**Problem details:**
Set down a word-for-word copy of the data below, limited to the lines from the first through the line with "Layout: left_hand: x".

Start of Supplied information

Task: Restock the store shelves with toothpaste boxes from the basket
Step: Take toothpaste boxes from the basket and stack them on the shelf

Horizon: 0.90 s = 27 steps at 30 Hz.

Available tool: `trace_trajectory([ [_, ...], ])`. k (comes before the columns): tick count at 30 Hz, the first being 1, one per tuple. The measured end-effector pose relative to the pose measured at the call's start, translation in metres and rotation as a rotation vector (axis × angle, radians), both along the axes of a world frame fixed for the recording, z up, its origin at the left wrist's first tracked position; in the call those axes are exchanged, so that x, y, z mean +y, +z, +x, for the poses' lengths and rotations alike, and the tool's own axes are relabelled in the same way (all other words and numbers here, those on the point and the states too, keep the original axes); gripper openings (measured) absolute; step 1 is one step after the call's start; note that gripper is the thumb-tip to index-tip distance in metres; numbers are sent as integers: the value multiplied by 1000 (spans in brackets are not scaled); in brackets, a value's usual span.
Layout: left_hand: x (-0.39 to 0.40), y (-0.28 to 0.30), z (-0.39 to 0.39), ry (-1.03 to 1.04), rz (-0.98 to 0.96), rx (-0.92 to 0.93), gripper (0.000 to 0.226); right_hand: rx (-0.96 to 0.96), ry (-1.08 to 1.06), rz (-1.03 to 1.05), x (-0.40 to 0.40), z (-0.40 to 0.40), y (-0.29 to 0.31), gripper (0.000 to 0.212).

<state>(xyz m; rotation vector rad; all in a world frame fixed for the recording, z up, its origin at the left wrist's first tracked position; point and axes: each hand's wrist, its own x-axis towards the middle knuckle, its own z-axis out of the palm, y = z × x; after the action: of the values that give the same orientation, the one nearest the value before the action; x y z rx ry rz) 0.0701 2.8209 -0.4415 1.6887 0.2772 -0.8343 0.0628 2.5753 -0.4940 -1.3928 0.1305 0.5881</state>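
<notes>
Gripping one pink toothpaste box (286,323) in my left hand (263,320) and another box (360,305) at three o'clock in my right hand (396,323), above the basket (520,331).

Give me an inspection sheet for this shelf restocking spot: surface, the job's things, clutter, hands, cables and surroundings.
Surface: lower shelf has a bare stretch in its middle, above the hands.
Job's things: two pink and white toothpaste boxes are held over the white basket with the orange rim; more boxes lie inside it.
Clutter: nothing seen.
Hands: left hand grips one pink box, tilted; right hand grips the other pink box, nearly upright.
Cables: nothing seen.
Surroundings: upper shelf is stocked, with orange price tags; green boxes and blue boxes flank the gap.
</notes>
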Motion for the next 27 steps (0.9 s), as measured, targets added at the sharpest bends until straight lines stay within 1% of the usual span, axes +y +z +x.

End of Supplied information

**Expected output:**
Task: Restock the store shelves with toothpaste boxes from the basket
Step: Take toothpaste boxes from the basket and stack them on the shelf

Horizon: 0.90 s = 27 steps at 30 Hz.

Available tool: `trace_trajectory([ [_, ...], ])`. k (comes before the columns): tick count at 30 Hz, the first being 1, one per tuple. The measured end-effector pose relative to the pose measured at the call's start, translation in metres and rotation as a rotation vector (axis × angle, radians), both along the axes of a world frame fixed for the recording, z up, its origin at the left wrist's first tracked position; in the call those axes are exchanged, so that x, y, z mean +y, +z, +x, for the poses' lengths and rotations alike, and the tool's own axes are relabelled in the same way (all other words and numbers here, those on the point and the states too, keep the original axes); gripper openings (measured) absolute; step 1 is one step after the call's start; note that gripper is the thumb-tip to index-tip distance in metres; numbers are sent as integers: the value multiplied by 1000 (spans in brackets are not scaled); in brackets, a value's usual span.
Layout: left_hand: x (-0.39 to 0.40), y (-0.28 to 0.30), z (-0.39 to 0.39), ry (-1.03 to 1.04), rz (-0.98 to 0.96), rx (-0.92 to 0.93), gripper (0.000 to 0.226); right_hand: rx (-0.96 to 0.96), ry (-1.08 to 1.06), rz (-1.03 to 1.05), x (-0.40 to 0.40), z (-0.40 to 0.40), y (-0.29 to 0.31), gripper (0.000 to 0.212).

Nothing else is needed for the answer.